» **WORK REQUIRED**
The line containing "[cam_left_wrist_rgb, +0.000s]" marks the end, so write out exactly every line from the top of the entries below through that one.

» **DATASET EXCERPTS**
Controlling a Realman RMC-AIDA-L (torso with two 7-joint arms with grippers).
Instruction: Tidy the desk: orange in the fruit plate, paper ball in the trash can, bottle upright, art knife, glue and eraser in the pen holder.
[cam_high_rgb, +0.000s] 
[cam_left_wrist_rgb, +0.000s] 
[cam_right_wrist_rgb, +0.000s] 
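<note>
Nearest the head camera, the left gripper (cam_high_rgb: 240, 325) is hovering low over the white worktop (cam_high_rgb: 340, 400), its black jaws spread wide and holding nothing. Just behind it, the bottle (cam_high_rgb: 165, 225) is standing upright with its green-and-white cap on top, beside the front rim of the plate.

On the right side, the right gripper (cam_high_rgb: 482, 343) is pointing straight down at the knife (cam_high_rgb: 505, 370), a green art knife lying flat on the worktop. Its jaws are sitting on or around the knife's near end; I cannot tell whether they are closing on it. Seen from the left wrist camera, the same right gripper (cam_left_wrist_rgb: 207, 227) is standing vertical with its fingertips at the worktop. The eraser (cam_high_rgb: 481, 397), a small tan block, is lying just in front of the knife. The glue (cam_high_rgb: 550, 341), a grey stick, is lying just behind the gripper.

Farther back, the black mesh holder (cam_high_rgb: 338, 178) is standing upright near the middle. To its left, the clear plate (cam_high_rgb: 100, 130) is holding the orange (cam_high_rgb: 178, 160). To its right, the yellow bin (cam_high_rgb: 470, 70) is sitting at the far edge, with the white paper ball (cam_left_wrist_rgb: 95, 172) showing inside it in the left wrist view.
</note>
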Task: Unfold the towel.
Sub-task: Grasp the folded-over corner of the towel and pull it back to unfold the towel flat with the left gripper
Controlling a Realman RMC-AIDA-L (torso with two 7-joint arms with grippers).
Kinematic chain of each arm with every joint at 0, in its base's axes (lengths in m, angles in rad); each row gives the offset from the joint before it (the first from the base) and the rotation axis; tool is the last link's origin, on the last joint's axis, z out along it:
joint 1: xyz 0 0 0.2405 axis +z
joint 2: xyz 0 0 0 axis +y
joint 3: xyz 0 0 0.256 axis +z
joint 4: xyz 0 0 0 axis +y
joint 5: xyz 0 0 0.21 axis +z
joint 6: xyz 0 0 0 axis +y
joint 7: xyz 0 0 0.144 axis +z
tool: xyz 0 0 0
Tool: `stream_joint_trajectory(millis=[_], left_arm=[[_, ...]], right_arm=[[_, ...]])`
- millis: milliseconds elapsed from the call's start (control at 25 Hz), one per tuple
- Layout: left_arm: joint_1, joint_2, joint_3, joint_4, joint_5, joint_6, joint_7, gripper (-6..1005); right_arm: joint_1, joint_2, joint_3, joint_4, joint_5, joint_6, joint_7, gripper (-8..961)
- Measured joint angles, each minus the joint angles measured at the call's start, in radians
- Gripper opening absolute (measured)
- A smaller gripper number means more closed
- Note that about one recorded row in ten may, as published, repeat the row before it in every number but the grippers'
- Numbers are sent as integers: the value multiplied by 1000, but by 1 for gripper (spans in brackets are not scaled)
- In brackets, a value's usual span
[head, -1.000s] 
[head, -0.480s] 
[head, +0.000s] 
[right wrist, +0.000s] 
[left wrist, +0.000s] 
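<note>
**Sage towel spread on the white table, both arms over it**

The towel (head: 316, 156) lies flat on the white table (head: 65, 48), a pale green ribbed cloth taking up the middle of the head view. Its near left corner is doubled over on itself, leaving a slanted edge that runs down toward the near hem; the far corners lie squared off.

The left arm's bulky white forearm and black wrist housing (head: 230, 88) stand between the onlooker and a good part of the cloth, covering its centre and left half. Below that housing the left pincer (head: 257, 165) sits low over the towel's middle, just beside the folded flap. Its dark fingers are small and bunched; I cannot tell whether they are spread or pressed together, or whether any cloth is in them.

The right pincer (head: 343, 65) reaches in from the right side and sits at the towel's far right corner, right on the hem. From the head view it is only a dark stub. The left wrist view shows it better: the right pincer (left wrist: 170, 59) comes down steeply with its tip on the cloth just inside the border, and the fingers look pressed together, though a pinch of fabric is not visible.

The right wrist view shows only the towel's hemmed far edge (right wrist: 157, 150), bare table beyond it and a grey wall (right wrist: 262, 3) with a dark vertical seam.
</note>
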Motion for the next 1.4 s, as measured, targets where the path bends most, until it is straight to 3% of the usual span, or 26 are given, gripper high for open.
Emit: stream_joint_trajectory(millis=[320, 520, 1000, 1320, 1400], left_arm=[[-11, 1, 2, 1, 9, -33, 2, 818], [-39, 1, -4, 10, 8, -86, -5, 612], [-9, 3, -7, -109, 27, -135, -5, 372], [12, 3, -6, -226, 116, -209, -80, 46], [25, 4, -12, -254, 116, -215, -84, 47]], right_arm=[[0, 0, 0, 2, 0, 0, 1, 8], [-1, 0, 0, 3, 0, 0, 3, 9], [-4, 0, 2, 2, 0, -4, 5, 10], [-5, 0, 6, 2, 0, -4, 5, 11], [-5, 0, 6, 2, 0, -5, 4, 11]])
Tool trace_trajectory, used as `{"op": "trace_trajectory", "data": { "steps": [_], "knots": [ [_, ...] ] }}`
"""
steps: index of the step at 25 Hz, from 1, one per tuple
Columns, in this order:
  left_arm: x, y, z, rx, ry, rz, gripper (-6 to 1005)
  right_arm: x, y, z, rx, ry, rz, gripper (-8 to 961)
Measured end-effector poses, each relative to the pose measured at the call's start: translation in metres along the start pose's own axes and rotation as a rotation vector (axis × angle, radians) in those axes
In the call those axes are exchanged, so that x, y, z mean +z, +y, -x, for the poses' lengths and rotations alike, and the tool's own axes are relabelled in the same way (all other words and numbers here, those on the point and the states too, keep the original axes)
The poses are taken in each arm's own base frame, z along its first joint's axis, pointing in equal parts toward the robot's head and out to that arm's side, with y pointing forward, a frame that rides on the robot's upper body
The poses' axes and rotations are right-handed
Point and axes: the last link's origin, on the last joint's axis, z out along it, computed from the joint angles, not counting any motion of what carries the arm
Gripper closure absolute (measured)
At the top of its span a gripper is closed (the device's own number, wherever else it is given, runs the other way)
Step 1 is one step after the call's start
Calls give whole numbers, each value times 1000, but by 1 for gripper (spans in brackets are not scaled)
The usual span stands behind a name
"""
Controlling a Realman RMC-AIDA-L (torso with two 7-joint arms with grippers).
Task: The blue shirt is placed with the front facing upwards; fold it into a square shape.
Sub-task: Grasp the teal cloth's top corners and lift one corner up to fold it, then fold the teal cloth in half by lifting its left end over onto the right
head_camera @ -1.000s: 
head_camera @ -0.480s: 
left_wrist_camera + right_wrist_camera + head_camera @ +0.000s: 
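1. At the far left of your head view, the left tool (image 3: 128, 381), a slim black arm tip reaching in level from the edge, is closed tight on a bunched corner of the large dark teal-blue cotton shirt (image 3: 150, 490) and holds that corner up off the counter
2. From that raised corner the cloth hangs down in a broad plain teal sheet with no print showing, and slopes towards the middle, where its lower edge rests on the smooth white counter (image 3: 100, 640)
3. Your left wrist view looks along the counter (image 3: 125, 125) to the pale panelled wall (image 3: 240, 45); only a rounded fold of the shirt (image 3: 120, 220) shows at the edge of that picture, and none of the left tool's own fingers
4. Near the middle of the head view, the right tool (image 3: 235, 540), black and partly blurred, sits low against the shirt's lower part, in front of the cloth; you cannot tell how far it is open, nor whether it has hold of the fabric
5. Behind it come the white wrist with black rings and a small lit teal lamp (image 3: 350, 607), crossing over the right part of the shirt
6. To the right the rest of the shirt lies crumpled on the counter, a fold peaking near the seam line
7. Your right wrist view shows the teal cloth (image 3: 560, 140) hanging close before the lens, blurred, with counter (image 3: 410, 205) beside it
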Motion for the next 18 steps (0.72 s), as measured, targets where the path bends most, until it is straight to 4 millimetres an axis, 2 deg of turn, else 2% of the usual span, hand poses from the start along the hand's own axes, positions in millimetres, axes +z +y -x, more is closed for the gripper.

» **WRITTEN ANSWER**
Controlling a Realman RMC-AIDA-L (torso with two 7-joint arms with grippers).
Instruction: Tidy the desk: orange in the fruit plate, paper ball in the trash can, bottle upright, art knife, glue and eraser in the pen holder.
[cam_high_rgb, +0.000s] 
[cam_left_wrist_rgb, +0.000s] 

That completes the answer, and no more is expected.